On 1/29/20 11:34 AM, Raphael Hertzog wrote:
> On Tue, 28 Jan 2020, Thomas Goirand wrote:
>> This is exactly what should be avoided. It's perfectly fine to try to
>> use opensysusers with systemd if one wants. In fact, that's exactly the
>> best way we could do to be able to test it. Also, dpkg-divert is really
>> ugly, and something you use as the last resort, when all other options
>> have been exhausted.
> It's not that ugly if you consider that you are in an experimental phase
> where you want to test opensysusers.
> Also you seem to imply that the common interface is the systemd-sysusers
> binary. I don't think that this is necessarily the case. The common
> interface is the file format. The name of the program creating the users
> is not important as long as it's properly hooked in the packaging system
> and boot sequence.

Hi Raphael,

I'm replying to you, but it goes also for Phillip Kern too, which had a
similar answer.

My idea is to have a single entry point for programs to call the
sysusers binary. If we collectively decide that it's going to be called
/bin/foo, then by all means, let's do that. But I don't think it's
reasonable to say it's going to be called /bin/systemd-bar, and nobody
can take over this path. This is the wrong answer to the problem.
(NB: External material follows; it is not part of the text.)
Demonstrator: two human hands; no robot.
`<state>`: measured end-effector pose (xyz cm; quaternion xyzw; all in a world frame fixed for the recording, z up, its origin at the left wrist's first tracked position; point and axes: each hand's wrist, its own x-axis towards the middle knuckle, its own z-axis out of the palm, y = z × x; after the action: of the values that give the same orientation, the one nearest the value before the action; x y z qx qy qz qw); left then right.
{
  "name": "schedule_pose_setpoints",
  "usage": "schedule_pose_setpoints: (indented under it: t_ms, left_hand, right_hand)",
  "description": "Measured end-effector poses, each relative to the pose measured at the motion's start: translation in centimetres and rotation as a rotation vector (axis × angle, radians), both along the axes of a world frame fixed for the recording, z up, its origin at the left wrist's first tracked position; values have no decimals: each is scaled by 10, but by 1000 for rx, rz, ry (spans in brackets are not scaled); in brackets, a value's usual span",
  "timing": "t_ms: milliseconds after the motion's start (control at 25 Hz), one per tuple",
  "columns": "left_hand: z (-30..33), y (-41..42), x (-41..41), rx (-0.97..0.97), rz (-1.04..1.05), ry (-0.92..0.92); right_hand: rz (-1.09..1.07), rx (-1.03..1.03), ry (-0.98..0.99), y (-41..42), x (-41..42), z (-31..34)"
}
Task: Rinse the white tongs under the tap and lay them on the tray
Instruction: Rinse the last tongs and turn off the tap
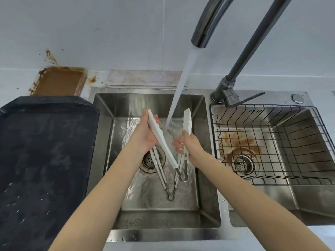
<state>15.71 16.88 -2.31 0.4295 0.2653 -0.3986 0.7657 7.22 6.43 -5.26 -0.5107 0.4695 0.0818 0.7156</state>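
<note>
The white tongs [164, 144] are held spread in a V above the sink [108, 113], under the tap's [204, 33] stream; the dark tray [45, 151] lies left of it.

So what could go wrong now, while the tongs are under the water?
1. The white tongs are wet and spread wide, each hand gripping one arm: left hand, right hand. They might slip and fall onto the other tongs lying in the left sink basin.
2. The water stream runs hard and could splash off the tongs over the sink's edge.
3. The dark tray sits off to the left, so carrying the tongs there will probably drip water.
</note>
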Motion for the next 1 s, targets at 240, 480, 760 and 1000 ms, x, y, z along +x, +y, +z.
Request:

I do agree that the data file is the interface, but can you predict
*ALL* the cases where /bin/systemd-sysusers is called? As much as I
understand, it could be called by:
- something debhelper adds to postinst
- something the maintainer adds manually to postinst
- the init system itself

And more disturbingly, it could be called by any program that just wants
to add a user the same way one would just call useradd or adduser. The
man page for systemd-sysusers even gives a very clear example:

echo 'u radvd - "radvd daemon"' | \
   systemd-sysusers --replace=/usr/lib/sysusers.d/radvd.conf

which clearly, looks like something someone would write in a shell
script, manually calling /bin/systemd-sysusers, from anywhere, maybe
even from a running program / daemon (I haven't seen any designed
limitation, have you?).

So I am in the opinion that "as long as it's properly hooked in the
packaging system and boot sequence" simply doesn't work in this case, as
systemd-sysusers could be called from virtually anywhere.

As for the use of dpkg-divert, as you wrote above, it's ok for
experimentation, but I do think it's making a disservice to our users to
use that as the proper interface to implement. The update-alternatives
has the very nice advantage that it clearly shows the current status of
the system, and that it can be very easily tweaked, by hand or by some
kind of automation. It's also super easy to go from one state of the
system to another, compared to reinstalling / uninstalling a package.